> **EXERCISE**: Below are entries; work out how many of their lines hold "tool", giving only that number.

Collected data entries:
● ● ●
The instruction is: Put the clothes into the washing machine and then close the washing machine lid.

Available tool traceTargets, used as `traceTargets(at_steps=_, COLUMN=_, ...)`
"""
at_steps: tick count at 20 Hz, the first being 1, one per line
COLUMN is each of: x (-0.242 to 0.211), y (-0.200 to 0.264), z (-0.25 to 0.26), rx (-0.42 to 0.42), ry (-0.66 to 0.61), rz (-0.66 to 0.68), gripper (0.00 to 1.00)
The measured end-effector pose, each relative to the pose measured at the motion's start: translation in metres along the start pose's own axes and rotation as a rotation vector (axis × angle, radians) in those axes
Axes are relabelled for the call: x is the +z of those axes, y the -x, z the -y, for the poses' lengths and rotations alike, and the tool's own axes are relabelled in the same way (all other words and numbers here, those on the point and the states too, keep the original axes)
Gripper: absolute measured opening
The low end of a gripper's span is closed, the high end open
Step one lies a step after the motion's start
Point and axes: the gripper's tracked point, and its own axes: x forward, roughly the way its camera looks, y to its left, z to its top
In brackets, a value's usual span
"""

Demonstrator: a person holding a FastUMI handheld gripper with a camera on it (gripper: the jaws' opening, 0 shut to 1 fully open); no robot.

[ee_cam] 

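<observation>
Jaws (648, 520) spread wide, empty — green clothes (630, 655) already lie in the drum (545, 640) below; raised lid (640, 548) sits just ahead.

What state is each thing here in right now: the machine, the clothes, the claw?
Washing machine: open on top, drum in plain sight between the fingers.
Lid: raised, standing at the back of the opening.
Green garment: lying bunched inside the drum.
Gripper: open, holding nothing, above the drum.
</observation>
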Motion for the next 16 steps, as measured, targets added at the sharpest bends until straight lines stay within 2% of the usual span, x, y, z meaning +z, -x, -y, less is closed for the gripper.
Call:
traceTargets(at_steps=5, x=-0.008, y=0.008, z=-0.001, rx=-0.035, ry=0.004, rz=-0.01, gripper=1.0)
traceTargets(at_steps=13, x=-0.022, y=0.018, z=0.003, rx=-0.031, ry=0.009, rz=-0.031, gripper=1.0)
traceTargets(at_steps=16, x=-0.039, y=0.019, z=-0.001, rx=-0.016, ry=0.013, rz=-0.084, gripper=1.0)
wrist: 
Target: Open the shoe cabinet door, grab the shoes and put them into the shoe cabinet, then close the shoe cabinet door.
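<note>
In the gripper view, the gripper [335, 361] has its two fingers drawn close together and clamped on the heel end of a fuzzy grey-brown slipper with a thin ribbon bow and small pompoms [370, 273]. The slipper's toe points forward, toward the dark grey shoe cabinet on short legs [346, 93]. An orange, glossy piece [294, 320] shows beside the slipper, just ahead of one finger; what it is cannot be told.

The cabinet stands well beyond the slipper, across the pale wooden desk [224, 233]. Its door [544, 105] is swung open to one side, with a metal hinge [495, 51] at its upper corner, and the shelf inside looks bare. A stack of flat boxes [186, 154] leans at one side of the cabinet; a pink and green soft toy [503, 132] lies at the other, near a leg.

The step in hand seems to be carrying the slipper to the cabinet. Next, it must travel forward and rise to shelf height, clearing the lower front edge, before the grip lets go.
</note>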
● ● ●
> **ANSWER TO THIS EXERCISE**: 2